Wow, I really like that underlaying background simulation at 1:51 I'm trying building something similar myself using Openprocessing but this looks like some great end result! Thanks for the inspiration.
There's actually an optimization mod for Minecraft that more or less does this where the renderer will keep using an older mesh until the new ones are ready. You did a nice job with the analogies!
Hey love the video man but the code font is a little small for a pc and almost microscopic for my phone. The animations and everything are also amazing but if you could enlarge the code it’d make the content more accessible.
This is the first time I hear the recommendation of using a list instead of an array for a performance boost! I imagine that the list is actually an dynamic array under the hood. The performance boost of caching contiguous data in memory is just way over the benefit you can get from delegating freeing some memory of a linked list to the garbage collector.

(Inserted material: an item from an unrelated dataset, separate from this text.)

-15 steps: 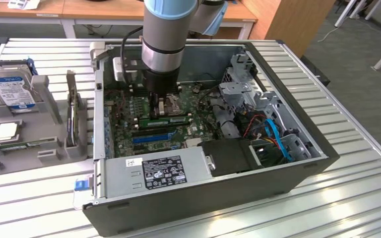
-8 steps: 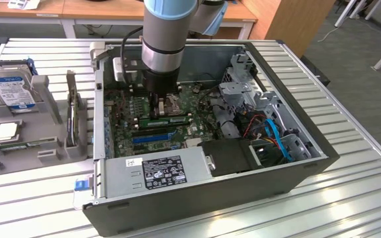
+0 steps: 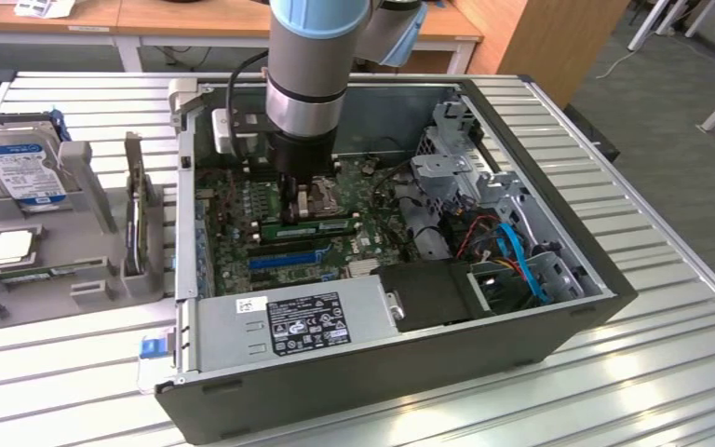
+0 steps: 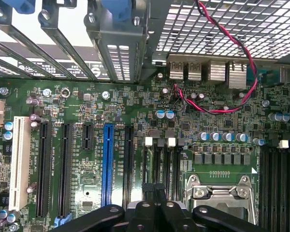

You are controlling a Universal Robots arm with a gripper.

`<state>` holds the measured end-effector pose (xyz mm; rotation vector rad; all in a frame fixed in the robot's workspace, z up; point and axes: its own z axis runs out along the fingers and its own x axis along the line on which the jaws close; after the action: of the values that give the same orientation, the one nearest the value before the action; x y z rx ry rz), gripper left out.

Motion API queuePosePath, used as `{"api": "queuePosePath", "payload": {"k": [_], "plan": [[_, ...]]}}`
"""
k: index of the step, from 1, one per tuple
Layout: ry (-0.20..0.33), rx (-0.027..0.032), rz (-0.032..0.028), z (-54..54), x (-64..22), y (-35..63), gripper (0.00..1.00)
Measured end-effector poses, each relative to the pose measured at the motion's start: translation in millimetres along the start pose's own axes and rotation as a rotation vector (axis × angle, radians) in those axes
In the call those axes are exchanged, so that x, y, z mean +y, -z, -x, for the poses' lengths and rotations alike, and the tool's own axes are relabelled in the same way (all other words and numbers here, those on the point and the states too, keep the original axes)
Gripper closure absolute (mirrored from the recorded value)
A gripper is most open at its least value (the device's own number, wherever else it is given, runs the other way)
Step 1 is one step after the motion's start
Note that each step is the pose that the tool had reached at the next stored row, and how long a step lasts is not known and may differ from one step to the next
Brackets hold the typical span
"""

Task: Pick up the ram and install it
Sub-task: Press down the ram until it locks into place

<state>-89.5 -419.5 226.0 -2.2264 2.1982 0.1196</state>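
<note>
One ram [image 3: 312, 226] stick already sits on the motherboard [image 4: 135, 106], just beside the CPU socket [image 4: 221, 191]. Our gripper [image 4: 155, 189] hangs over that socket, fingers pinched together, holding nothing. We'd press evenly on both ends.

A: How was the arm posed at this entry?

B: The arm [image 3: 320, 65] stood vertical. Its grey and pale-blue upper segment came down from the top of the exterior view, narrowing to a black wrist section with the tool end pointed straight down.

A: Any cabling on it?

B: A black cable looped off the wrist on the exterior view's left side.

A: State of the pincer?

B: The pincer [image 4: 154, 191] was closed. In the wrist view its two black fingers [image 4: 146, 209] met at the tips, with the black linkage bars splayed out to either side behind them.

A: Anything between the tips?

B: Nothing could be seen between them.
</note>
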Motion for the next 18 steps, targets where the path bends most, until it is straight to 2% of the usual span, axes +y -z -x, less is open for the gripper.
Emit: {"api": "queuePosePath", "payload": {"k": [18], "plan": [[0.000,0.0004,0.0003,-0.3,0.0,-2.0,0.90]]}}
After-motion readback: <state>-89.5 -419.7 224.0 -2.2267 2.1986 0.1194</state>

Lots of people seem to be mad at the fact that these optimizations are not groundbreaking and already exist in some engines. But as a game designer making solo projects on several engines, I'm super thankful for the amazing explanations of processes I would otherwise be unaware of. I love to see how the technologies we used are built from thousands of smart decisions like these. Also, good job and good luck on your engine project :D
This is awesome! Managing stuff like this is still a real challenge and this is a great solution. Thank you for the great easy to understand explanation too!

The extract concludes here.